While at any horse or dog event, ask owners or participants about experiences with tick-borne diseases. There is an unsettling amount of affirmatives and many humans who have also battled (or are fighting) an array of diseases carried by ticks.
A new “multiplex” test for Lyme disease in horses and dogs will speed diagnosis and pinpoint time of infection, opening possibilities for more effective treatment plans. The test was developed by researchers at the Animal Health Diagnostic Center at Cornell University’s College of Veterinary Medicine.
Catching Lyme disease early is important because the infection becomes progressively harder to fight as the bacteria conduct guerilla warfare from hiding places in the joints, nervous tissues and organs of their hosts. Spriochetes bury in the joints of dogs, causing arthritis or lameness. In humans and horses, they also burrow into the nervous system, in the spine or the brain, causing pain, paralysis or behavioral changes. By the time such clinical signs appear, the bacteria are usually not in circulation anymore.

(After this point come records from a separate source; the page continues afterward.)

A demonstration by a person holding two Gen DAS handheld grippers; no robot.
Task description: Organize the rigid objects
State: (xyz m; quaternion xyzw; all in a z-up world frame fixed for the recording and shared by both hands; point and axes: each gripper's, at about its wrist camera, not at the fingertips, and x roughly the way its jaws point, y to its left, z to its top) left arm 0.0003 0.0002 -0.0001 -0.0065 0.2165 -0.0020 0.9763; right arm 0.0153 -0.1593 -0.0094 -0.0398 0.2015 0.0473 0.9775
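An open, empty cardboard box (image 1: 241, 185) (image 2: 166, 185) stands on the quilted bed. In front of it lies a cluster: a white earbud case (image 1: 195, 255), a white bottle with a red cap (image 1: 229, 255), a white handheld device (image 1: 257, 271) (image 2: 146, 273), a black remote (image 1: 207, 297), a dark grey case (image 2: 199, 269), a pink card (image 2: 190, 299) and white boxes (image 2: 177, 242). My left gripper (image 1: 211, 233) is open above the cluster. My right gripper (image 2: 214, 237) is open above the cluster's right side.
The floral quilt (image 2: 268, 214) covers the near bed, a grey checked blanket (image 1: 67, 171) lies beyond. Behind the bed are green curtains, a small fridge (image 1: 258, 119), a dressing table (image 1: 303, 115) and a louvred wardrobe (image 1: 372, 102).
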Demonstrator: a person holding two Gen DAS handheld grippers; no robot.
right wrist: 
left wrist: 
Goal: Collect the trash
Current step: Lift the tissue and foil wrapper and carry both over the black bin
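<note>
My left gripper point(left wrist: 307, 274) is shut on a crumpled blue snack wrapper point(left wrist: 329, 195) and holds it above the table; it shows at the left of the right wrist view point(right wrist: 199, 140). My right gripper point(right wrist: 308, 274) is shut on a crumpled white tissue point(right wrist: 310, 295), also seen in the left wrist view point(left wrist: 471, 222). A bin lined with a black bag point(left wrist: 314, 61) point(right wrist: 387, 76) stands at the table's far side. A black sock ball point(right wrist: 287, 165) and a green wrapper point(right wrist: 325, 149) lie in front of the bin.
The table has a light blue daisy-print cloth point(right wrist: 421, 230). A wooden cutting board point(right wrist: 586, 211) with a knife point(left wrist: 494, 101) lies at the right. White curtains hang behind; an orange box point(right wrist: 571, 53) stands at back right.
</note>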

“Now we can distinguish between infection and vaccination and also between early and chronic infection stages,” said Dr. Bettina Wagner, associate professor of Equine Health at Cornell’s veterinary college and lead developer. “That was not possible before. You were able to say whether an animal was infected, but not when it was infected, or how far the infection had developed.”
The multiplex procedure can detect three different antibodies produced in response to the bacteria associated with Lyme disease using a single test on the sample, eliminating the need for separate tests. It also requires smaller samples and answers more questions about the disease.
The test can help veterinarians make advanced decisions about treatment. After the long treatment period ends, veterinarians usually conduct follow-up testing to see if it was successful.